# [Task to carry out]
Reproduce the data in its entirety, exactly as supplied.

# [Data segment]

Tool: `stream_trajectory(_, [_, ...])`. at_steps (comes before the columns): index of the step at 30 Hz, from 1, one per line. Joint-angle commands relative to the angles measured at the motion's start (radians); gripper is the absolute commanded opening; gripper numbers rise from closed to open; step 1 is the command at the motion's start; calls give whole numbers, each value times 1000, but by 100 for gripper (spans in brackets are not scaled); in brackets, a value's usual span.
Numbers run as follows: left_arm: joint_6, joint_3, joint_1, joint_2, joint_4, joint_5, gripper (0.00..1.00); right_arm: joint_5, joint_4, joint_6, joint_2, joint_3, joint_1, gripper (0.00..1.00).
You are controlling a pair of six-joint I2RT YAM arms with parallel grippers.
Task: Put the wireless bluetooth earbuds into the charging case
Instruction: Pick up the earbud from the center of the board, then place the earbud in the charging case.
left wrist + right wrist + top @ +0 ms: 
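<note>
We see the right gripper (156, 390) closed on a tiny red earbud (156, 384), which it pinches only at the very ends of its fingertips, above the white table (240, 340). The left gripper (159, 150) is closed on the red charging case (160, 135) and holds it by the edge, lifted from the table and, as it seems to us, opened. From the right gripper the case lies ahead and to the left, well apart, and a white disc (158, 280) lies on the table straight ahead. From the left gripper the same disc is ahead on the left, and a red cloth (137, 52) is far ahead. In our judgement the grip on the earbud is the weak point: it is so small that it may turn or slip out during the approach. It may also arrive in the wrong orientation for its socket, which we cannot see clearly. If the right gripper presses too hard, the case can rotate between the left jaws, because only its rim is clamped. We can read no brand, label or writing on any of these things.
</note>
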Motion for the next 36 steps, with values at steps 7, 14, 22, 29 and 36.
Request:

# [Exercise output]
Tool: `stream_trajectory(_, [_, ...])`. at_steps (comes before the columns): index of the step at 30 Hz, from 1, one per line. Joint-angle commands relative to the angles measured at the motion's start (radians); gripper is the absolute commanded opening; gripper numbers rise from closed to open; step 1 is the command at the motion's start; calls give whole numbers, each value times 1000, but by 100 for gripper (spans in brackets are not scaled); in brackets, a value's usual span.
Numbers run as follows: left_arm: joint_6, joint_3, joint_1, joint_2, joint_4, joint_5, gripper (0.00..1.00); right_arm: joint_5, joint_4, joint_6, joint_2, joint_3, joint_1, gripper (0.00..1.00).
You are controlling a pair of six-joint I2RT YAM arms with parallel grippers.
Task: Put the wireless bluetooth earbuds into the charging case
Instruction: Pick up the earbud from the center of the board, then place the earbud in the charging case.
left wrist + right wrist + top @ +0 ms: 
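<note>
We see the right gripper (156, 390) closed on a tiny red earbud (156, 384), which it pinches only at the very ends of its fingertips, above the white table (240, 340). The left gripper (159, 150) is closed on the red charging case (160, 135) and holds it by the edge, lifted from the table and, as it seems to us, opened. From the right gripper the case lies ahead and to the left, well apart, and a white disc (158, 280) lies on the table straight ahead. From the left gripper the same disc is ahead on the left, and a red cloth (137, 52) is far ahead. In our judgement the grip on the earbud is the weak point: it is so small that it may turn or slip out during the approach. It may also arrive in the wrong orientation for its socket, which we cannot see clearly. If the right gripper presses too hard, the case can rotate between the left jaws, because only its rim is clamped. We can read no brand, label or writing on any of these things.
</note>
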Motion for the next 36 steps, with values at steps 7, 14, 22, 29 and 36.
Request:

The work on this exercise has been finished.